### [THE TASK]
Nothing but the lines from the one containing "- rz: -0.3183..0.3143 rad" through the one containing "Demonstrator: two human", both included, should be given again, each exactly as written below.

※

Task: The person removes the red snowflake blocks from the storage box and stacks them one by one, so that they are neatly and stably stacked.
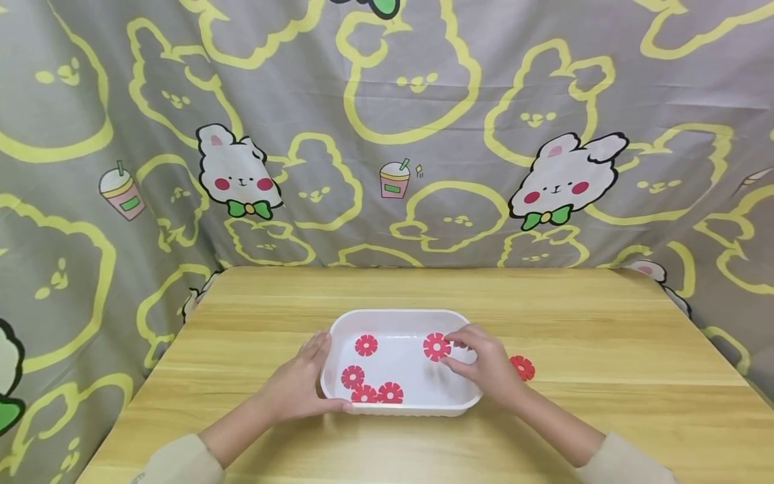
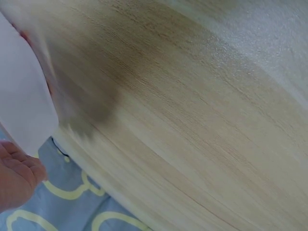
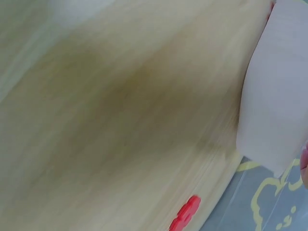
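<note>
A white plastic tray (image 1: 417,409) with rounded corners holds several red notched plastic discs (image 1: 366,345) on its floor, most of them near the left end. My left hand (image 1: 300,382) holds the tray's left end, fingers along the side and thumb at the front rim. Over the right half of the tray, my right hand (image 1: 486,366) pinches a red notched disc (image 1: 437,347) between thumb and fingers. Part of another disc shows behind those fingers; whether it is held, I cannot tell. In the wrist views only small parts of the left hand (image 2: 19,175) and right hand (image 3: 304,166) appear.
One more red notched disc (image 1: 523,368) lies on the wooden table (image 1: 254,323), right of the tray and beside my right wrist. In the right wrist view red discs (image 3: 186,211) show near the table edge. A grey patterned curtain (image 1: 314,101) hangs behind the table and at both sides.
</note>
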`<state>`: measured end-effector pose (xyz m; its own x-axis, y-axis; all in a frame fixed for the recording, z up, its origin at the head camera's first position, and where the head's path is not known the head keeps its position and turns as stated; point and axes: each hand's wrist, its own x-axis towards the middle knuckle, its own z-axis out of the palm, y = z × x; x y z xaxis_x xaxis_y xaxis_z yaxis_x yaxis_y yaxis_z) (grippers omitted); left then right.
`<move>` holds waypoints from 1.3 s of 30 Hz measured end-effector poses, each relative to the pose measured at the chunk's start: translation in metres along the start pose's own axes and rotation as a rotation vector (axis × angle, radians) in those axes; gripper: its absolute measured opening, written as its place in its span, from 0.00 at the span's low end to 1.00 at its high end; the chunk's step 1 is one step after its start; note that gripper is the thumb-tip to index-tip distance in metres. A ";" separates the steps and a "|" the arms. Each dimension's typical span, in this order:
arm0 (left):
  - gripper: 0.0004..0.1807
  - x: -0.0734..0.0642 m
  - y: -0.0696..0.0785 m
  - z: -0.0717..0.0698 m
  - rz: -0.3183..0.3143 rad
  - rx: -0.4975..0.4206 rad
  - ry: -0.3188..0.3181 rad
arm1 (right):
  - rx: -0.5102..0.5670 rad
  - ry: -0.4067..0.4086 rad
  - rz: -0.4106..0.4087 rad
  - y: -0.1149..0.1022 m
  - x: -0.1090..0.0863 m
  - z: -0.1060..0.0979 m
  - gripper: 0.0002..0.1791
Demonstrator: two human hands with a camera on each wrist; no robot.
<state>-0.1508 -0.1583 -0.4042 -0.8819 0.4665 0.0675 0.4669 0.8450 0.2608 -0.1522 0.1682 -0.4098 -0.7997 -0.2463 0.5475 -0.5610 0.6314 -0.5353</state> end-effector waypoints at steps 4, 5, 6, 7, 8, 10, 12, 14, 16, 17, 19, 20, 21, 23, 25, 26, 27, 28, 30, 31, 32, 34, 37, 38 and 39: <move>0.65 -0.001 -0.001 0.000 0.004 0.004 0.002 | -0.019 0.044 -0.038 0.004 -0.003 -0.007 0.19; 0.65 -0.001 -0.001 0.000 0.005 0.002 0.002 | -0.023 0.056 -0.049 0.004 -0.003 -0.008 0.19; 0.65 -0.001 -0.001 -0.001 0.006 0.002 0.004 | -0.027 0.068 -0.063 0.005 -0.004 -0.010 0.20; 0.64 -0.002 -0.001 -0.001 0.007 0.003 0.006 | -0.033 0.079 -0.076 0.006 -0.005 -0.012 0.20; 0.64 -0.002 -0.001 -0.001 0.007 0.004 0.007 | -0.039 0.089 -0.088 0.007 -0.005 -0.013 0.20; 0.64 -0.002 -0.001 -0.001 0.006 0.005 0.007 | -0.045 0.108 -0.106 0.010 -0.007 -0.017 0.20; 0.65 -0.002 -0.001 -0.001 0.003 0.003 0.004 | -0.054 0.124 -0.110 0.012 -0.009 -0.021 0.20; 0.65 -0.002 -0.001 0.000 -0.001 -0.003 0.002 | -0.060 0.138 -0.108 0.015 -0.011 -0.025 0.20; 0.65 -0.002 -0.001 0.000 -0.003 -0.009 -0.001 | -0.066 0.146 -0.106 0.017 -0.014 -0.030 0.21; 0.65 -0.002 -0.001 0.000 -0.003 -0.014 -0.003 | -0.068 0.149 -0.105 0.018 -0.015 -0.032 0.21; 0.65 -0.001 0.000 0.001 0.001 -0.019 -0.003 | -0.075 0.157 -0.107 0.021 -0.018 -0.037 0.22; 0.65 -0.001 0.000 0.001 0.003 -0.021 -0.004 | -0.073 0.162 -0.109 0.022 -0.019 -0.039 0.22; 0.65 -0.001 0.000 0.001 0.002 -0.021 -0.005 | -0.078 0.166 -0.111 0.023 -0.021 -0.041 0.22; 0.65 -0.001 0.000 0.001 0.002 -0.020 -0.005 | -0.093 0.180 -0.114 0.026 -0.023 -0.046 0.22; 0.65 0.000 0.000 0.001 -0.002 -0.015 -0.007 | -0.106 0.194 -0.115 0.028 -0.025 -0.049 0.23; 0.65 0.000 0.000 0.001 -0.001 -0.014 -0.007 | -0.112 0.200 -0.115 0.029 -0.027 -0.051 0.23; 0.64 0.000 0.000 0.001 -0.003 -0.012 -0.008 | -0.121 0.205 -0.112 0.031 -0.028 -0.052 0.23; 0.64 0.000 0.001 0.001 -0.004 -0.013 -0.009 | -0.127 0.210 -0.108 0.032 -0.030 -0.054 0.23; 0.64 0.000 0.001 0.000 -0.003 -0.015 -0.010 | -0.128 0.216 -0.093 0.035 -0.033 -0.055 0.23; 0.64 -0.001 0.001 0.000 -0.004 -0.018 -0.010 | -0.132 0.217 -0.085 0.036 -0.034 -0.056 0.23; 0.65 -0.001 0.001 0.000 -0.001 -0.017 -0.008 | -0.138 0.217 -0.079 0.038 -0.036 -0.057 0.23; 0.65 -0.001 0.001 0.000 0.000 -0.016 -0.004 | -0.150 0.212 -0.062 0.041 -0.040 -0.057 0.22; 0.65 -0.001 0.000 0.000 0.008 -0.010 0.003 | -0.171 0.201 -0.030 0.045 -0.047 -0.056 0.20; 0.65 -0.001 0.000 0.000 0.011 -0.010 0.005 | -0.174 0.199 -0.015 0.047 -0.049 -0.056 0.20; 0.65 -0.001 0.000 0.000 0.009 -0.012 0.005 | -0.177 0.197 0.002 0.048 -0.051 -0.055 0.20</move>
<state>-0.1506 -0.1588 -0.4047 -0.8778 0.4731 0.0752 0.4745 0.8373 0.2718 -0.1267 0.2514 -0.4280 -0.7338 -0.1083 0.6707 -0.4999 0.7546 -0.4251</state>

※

### [SOLUTION FOR THIS PROBLEM]
  - rz: -0.3183..0.3143 rad
  - rx: -0.4975..0.4206 rad
  - ry: -0.3188..0.3181 rad
arm1 (right):
  - rx: -0.5102..0.5670 rad
  - ry: -0.4067..0.4086 rad
  - rz: -0.4106..0.4087 rad
  - y: -0.1149..0.1022 m
  - x: -0.1090..0.0863 m
  - z: -0.1060..0.0979 m
  - gripper: 0.0002..0.1791
Demonstrator: two human hands with a camera on each wrist; no robot.

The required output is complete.